» Required work
Up to and including the line with "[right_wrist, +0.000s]", write out the listing from its first line, minus the pictures.
• • • • • • •
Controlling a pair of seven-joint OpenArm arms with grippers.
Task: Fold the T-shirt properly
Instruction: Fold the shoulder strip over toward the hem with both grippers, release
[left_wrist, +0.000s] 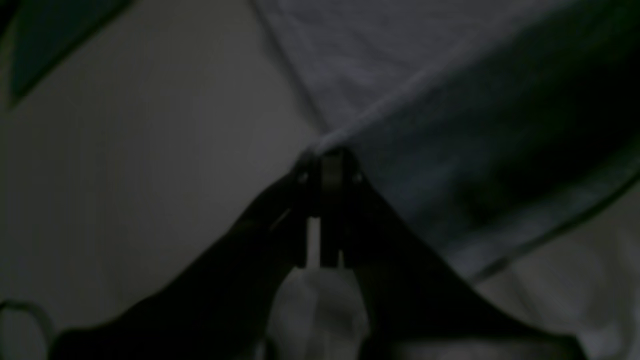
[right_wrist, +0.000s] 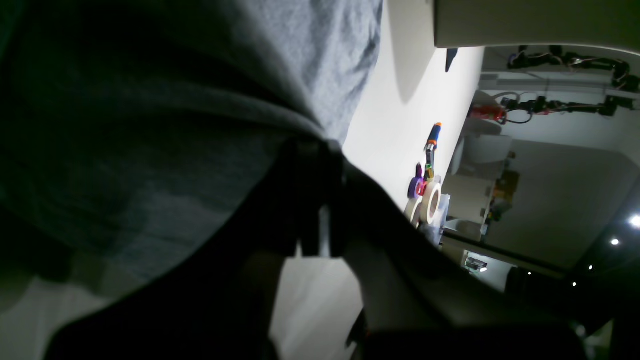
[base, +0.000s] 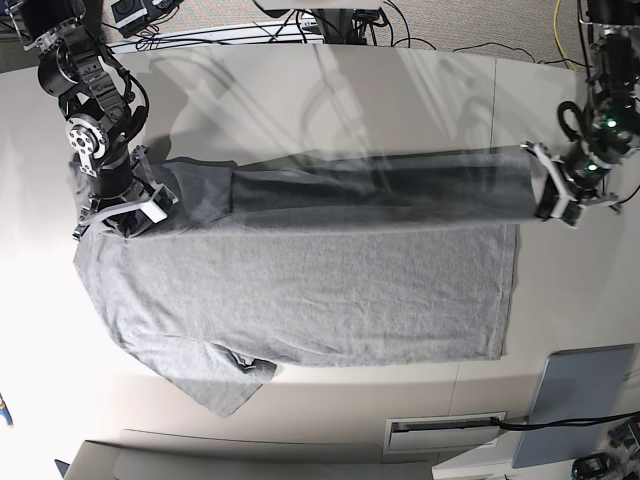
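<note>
Heather-grey cotton T-shirt, short-sleeved and plain on the side shown, is spread across the pale table, with its hem toward the right of the base view and its shoulders toward the left. Its far long edge is lifted off the surface and stretched into a blurred, taut band between the two arms, while the near half is laid flat, with one sleeve jutting toward the near edge of the table. A grey rectangular panel is seen at the near right corner. At the far left of the base view, the right gripper is clamped shut on the fabric at the shoulder end; in the right wrist view the cloth is draped over its dark closed jaws. At the far right, the left gripper is pinched shut on the hem corner, the fabric fanning away from its tips. Beyond the cloth in the right wrist view, rolls of tape and an orange-and-blue tool are seen on the table.
</note>
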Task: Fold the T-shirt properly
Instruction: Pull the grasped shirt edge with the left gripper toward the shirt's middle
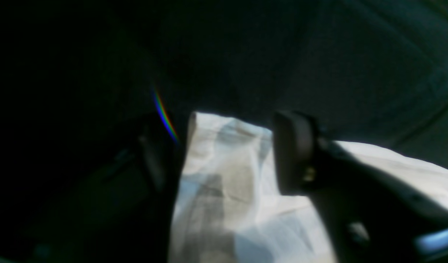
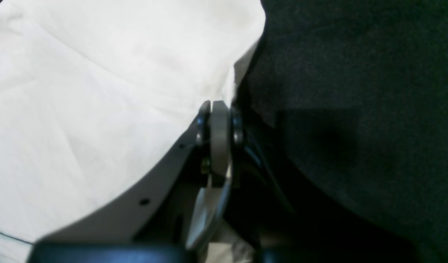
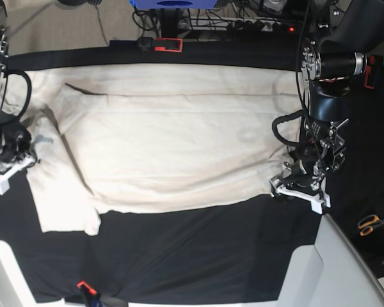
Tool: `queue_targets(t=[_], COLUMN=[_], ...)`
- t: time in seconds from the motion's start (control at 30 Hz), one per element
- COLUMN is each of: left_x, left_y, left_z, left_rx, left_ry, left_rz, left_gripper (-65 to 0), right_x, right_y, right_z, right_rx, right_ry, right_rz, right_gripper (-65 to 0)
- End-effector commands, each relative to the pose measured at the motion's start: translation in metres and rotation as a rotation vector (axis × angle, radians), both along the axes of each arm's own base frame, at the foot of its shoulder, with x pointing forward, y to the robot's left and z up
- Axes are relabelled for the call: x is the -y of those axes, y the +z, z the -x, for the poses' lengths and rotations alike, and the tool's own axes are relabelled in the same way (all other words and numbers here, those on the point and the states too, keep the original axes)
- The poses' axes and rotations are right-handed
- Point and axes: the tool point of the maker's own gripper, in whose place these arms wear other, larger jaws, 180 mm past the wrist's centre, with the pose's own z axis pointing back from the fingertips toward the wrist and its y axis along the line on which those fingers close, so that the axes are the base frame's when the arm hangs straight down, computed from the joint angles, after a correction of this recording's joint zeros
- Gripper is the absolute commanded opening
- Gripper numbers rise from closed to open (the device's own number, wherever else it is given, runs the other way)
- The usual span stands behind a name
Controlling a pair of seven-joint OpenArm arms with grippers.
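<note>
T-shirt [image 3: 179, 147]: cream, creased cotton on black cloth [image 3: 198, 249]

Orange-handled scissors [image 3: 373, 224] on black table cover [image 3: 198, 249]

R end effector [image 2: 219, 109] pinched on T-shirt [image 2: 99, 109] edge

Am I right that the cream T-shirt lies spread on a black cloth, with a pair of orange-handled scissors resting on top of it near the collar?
Not quite. The T-shirt does lie spread on the black cloth, but the orange-handled scissors are not on it. The base view shows them well off the garment, at the right edge of the picture, beyond the arm there.
</note>
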Motion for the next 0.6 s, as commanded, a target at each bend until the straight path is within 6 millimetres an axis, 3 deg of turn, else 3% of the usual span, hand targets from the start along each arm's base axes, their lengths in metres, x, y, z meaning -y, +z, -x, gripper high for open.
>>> queue_targets(t=[0.0, 0.13, 0.4, 0.57], left_x=[-0.0006, -0.0006, 0.0006, -0.0013], left_y=[0.0004, -0.0008, -0.0008, 0.0002], left_z=[0.0003, 0.0018, 0.0012, 0.0006], left_rx=[-0.018, -0.021, -0.021, -0.019], left_ry=[-0.004, -0.004, -0.006, -0.005], left_rz=[0.006, 0.006, 0.008, 0.005], left_gripper=[-32.3, -42.9, -50.5, -59.1], right_x=[0.0126, 0.0126, 0.0126, 0.0126], right_y=[0.0175, 0.0175, 0.0175, 0.0175], right_z=[-0.0155, -0.0155, -0.0155, -0.0155], right_rx=[0.057, 0.057, 0.057, 0.057], right_ry=[-0.014, -0.014, -0.014, -0.014], right_rz=[0.015, 0.015, 0.015, 0.015], right_gripper=[-64.4, -64.4, -64.4, -64.4])
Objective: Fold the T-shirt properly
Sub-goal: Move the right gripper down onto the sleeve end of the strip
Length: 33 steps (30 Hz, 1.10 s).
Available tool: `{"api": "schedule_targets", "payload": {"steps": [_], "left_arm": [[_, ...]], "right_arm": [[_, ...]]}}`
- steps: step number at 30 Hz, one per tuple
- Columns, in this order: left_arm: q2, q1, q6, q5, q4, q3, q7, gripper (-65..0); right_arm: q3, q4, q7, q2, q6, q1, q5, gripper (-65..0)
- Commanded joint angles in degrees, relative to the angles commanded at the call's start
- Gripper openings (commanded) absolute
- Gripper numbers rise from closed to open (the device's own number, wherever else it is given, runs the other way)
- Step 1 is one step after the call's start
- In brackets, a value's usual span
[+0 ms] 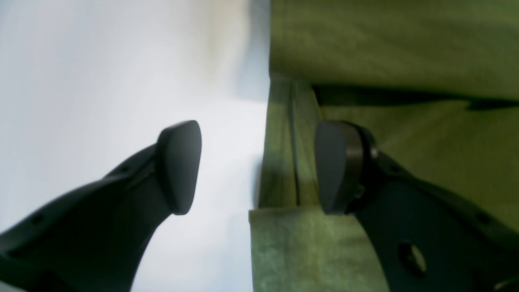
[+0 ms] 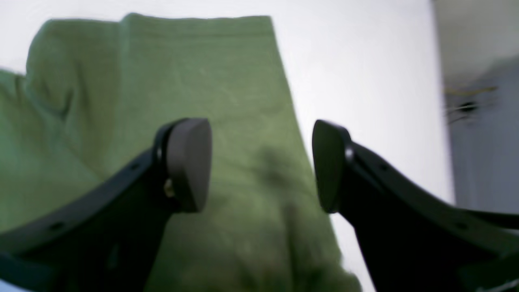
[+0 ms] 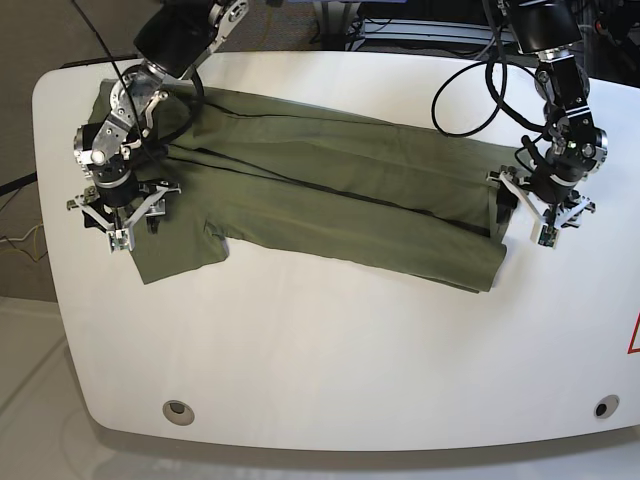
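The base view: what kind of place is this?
Probably a workshop or lab bench: a white table with two round holes near one edge, two robot arms over it, and loose cables at the side.

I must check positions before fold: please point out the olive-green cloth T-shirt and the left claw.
Olive-green cloth T-shirt (image 3: 330, 215): base view, middle folded part.
Left claw (image 1: 259, 168): left wrist view, between fingertips.
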Motion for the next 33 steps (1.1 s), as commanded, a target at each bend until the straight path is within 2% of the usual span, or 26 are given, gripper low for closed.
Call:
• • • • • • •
» Answer box
Controlling a pair of seven-joint OpenArm arms with grippers.
Task: Fold the T-shirt properly
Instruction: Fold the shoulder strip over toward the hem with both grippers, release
[left_wrist, +0.000s] 
[right_wrist, +0.000s] 

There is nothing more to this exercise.